» **Your assignment**
What lines below hold the string "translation"? Copy them all.
━━ Study material ━━
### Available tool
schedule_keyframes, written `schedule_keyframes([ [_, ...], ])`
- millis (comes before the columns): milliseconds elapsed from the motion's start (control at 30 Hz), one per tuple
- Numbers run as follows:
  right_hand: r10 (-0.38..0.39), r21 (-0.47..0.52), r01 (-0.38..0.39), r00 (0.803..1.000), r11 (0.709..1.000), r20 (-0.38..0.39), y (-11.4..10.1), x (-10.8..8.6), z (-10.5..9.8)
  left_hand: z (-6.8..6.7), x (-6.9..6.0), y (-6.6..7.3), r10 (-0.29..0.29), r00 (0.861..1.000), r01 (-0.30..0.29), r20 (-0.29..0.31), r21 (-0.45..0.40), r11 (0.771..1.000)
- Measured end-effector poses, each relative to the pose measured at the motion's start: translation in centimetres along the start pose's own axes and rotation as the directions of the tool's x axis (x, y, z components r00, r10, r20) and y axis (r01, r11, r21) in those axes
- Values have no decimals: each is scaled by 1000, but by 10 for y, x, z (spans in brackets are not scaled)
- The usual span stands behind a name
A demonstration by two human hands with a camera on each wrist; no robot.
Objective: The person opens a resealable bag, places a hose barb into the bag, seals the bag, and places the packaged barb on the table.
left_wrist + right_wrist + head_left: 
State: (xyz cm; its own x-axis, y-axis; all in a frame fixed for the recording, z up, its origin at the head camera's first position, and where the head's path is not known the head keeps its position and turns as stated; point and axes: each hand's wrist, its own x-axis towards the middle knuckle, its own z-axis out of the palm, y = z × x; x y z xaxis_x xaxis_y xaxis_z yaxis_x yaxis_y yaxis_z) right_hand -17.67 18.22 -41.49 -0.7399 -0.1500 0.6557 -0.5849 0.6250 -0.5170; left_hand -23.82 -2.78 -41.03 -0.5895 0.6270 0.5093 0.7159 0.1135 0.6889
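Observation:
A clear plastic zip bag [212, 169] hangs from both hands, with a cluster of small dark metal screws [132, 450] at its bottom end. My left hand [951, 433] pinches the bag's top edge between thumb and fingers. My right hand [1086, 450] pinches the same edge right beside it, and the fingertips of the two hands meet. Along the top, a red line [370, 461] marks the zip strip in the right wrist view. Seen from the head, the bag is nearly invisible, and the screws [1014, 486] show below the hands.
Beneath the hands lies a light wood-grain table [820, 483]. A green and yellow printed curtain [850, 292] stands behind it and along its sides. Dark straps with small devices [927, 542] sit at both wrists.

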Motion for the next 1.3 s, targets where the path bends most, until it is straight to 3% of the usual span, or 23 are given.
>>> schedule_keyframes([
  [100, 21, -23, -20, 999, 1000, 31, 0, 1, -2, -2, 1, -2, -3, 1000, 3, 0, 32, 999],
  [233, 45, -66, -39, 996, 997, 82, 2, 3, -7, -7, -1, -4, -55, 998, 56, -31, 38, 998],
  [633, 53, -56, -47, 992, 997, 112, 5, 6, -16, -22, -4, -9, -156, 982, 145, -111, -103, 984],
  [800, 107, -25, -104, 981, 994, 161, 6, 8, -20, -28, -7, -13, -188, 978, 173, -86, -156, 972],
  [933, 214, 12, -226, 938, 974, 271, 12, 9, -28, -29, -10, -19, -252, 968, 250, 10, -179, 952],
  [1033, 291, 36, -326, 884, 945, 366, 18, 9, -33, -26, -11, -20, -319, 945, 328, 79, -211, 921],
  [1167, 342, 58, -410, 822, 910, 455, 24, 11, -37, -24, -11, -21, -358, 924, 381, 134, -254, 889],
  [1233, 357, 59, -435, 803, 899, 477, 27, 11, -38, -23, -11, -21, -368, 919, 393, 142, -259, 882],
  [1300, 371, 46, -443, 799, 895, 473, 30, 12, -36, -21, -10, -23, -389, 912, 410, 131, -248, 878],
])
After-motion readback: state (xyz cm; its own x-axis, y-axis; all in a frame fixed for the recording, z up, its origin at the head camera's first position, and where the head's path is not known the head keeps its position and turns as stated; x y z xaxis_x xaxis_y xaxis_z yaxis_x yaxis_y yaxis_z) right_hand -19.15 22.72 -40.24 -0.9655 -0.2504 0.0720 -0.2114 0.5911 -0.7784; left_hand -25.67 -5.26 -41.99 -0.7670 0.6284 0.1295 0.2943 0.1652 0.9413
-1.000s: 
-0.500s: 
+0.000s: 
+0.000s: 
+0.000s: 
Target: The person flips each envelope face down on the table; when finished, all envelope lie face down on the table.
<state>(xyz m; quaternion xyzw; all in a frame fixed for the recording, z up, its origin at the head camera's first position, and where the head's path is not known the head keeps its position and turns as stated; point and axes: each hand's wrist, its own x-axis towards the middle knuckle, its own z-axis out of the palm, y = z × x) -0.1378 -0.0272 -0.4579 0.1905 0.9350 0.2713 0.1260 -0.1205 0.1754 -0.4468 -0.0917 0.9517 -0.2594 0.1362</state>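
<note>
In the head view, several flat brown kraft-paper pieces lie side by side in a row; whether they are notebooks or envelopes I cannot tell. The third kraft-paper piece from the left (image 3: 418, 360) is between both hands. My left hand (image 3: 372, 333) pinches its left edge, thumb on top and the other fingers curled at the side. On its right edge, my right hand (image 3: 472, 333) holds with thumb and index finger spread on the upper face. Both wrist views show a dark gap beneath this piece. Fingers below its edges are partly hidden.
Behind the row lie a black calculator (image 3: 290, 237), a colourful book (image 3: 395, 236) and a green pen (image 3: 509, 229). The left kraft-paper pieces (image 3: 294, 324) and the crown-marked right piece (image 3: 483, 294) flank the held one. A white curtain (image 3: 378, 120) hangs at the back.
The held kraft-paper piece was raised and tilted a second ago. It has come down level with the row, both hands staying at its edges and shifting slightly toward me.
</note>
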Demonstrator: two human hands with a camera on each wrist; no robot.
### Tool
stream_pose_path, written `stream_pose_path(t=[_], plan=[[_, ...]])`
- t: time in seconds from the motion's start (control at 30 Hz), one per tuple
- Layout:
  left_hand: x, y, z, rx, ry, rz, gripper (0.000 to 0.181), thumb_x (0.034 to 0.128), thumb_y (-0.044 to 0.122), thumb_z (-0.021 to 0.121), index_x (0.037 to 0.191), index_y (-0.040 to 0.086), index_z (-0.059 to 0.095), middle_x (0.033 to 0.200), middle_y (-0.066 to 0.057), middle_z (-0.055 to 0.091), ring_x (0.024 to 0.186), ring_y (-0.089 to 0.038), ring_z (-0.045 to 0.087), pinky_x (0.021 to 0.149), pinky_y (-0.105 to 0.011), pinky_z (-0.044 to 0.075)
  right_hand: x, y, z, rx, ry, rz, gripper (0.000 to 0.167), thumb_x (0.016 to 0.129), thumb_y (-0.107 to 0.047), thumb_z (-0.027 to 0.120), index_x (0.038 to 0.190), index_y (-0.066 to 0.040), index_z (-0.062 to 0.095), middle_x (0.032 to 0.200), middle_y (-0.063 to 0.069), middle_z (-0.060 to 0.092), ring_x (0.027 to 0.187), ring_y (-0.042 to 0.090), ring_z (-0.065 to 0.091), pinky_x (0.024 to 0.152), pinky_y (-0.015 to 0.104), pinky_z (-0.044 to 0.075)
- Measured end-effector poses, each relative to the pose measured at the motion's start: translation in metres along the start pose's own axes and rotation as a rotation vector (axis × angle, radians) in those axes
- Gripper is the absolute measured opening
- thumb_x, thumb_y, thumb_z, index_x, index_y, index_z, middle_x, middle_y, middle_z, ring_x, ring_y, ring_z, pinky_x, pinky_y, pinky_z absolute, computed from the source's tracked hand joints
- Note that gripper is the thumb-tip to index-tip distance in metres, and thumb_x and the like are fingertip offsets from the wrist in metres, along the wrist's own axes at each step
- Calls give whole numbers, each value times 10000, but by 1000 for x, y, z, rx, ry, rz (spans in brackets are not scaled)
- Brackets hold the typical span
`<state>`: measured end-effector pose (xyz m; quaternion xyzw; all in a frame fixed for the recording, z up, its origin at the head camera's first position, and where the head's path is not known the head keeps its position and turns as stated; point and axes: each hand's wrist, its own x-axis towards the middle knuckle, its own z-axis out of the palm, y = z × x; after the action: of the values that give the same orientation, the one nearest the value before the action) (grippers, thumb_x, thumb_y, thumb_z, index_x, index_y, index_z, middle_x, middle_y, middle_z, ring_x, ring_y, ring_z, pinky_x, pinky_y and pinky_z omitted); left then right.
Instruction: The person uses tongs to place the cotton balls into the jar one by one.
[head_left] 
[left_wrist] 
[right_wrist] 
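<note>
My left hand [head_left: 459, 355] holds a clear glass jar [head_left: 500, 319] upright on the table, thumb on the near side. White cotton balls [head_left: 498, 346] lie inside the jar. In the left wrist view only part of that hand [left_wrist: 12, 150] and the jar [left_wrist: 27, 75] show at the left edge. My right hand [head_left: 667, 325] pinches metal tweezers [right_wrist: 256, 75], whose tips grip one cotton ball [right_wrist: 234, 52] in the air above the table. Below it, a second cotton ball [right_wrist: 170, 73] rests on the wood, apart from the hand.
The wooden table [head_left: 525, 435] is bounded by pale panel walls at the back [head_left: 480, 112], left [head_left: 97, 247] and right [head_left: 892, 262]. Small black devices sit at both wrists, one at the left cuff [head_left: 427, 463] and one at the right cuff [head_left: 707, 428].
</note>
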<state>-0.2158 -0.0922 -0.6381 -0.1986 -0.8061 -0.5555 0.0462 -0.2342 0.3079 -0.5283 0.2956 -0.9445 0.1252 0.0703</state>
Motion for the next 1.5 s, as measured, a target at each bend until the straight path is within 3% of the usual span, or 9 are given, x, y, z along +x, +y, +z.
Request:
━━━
» **Solution**
- Measured end-effector poses, each relative to the pose measured at the motion's start: translation in centimetres along the start pose's own axes and rotation as the directions of the tool's x axis (x, y, z components r00, r10, r20) and y axis (r01, r11, r21) in those axes
- Measured end-effector poses, each relative to the pose measured at the motion's start: translation in metres along the start pose's own axes and rotation as a rotation vector (axis × angle, radians) in those axes

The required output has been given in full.